After locating the line that contains "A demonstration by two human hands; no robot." in the data below, set down exactly that line and each one after it through the line that contains "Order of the", and nothing more.
[[ Input records, beginning ]]
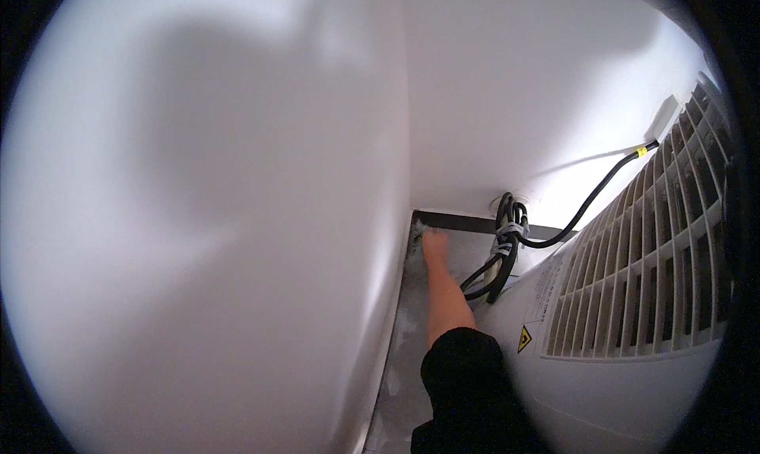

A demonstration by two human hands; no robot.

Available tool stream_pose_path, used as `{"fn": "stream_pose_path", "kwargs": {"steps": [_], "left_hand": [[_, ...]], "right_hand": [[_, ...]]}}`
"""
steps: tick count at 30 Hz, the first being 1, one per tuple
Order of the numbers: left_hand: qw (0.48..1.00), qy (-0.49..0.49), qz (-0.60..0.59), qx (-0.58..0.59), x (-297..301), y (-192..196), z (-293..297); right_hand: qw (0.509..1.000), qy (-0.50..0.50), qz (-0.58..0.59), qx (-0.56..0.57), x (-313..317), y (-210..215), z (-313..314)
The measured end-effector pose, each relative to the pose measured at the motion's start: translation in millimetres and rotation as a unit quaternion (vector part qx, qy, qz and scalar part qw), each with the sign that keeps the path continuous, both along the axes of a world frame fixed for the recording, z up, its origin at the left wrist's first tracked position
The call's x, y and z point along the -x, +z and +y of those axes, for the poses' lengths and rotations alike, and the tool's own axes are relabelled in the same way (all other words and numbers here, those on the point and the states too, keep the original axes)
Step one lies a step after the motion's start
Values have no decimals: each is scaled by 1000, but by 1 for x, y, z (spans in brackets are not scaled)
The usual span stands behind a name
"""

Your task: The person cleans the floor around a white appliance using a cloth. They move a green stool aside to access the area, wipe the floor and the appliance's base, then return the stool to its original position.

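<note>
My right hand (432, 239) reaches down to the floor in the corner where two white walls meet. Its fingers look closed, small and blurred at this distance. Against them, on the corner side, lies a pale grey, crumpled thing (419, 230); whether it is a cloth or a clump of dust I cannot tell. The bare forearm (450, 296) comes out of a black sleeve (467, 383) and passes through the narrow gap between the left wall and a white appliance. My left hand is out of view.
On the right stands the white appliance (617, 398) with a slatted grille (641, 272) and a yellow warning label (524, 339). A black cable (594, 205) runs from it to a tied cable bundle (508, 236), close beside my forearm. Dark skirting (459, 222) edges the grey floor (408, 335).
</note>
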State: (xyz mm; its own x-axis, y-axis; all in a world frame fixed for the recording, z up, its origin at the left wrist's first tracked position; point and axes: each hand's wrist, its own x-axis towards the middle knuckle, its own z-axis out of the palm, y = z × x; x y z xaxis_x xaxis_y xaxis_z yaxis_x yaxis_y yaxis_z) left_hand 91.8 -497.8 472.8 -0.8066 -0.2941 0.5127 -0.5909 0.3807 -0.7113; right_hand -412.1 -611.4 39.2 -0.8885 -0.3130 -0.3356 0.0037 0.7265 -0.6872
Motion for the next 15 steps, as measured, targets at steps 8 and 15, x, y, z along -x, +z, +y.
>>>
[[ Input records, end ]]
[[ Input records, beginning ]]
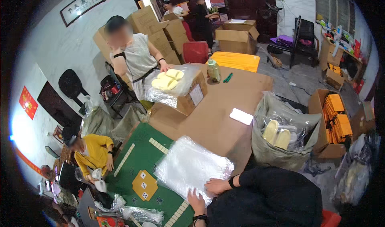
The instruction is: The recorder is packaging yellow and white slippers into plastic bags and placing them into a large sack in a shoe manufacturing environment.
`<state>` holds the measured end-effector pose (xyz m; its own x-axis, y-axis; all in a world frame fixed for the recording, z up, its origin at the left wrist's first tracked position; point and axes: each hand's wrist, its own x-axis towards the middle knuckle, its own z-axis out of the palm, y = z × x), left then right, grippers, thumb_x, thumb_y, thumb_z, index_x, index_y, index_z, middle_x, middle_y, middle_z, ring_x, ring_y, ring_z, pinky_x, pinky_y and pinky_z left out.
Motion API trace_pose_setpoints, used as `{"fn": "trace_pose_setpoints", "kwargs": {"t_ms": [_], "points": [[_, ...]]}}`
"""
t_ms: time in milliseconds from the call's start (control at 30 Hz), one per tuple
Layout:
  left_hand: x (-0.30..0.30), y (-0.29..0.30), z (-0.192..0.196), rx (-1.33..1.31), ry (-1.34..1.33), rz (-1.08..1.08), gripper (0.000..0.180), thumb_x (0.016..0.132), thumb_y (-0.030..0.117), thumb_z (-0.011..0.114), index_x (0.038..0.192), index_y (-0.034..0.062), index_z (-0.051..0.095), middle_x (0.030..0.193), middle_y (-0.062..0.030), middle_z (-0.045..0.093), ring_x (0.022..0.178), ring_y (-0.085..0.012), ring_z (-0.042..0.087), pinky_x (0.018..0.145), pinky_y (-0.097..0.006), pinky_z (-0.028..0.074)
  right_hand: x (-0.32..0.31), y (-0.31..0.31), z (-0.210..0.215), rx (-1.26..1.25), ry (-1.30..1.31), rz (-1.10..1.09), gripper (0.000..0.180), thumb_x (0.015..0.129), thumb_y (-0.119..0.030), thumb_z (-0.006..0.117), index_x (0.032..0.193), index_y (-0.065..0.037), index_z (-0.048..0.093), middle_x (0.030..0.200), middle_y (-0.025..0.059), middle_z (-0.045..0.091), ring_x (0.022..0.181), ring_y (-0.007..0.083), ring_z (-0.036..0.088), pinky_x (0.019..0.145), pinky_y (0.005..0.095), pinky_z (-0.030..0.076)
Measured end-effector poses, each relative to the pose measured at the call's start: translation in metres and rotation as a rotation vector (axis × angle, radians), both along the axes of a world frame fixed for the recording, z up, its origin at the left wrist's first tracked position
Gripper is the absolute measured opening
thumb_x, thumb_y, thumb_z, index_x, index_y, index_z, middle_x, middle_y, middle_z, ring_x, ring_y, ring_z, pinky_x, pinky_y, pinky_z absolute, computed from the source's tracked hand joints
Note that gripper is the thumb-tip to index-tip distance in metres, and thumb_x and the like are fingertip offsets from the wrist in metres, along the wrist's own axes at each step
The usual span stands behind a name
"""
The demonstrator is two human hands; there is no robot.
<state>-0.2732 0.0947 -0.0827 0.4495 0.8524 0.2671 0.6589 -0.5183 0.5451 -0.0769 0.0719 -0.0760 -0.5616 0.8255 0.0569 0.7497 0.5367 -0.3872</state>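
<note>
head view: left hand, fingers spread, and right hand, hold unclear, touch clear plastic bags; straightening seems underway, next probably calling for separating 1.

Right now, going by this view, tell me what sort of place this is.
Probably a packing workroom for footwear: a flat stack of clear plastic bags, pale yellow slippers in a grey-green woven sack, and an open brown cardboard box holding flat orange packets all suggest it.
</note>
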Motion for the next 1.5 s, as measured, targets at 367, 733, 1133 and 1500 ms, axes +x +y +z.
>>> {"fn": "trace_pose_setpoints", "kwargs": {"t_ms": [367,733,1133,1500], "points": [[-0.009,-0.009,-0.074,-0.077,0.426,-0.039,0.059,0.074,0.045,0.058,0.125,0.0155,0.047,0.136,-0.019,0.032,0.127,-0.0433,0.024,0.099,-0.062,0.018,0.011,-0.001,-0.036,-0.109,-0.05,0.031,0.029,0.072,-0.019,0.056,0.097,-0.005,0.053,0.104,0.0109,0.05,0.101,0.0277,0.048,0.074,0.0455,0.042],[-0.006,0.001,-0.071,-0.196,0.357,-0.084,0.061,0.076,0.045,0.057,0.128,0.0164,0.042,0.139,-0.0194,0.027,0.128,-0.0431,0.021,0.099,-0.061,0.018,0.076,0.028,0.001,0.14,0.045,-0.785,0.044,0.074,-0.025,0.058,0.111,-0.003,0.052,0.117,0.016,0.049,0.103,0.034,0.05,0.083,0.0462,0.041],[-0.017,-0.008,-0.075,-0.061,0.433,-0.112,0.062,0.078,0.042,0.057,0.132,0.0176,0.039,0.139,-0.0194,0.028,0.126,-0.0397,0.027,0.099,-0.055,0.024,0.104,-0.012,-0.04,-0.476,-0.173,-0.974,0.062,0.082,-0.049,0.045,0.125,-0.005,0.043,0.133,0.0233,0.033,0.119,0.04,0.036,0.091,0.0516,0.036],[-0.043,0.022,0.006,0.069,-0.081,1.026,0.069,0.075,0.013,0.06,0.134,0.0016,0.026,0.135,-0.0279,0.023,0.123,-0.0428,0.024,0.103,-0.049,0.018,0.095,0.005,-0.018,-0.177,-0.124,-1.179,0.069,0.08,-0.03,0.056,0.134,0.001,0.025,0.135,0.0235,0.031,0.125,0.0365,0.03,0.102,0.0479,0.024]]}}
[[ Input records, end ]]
**Final answer:**
A demonstration by two human hands; no robot.

Available tool stream_pose_path, used as `{"fn": "stream_pose_path", "kwargs": {"steps": [_], "left_hand": [[_, ...]], "right_hand": [[_, ...]]}}`
"""
steps: tick count at 30 Hz, the first being 1, one per tuple
Order of the numbers: left_hand: qw (0.48..1.00), qy (-0.49..0.49), qz (-0.60..0.59), qx (-0.58..0.59), x (-297..301), y (-192..196), z (-293..297); right_hand: qw (0.509..1.000), qy (-0.50..0.50), qz (-0.58..0.59), qx (-0.56..0.57), x (-313..317), y (-210..215), z (-313..314)

Work on this exercise is complete, and nothing remains.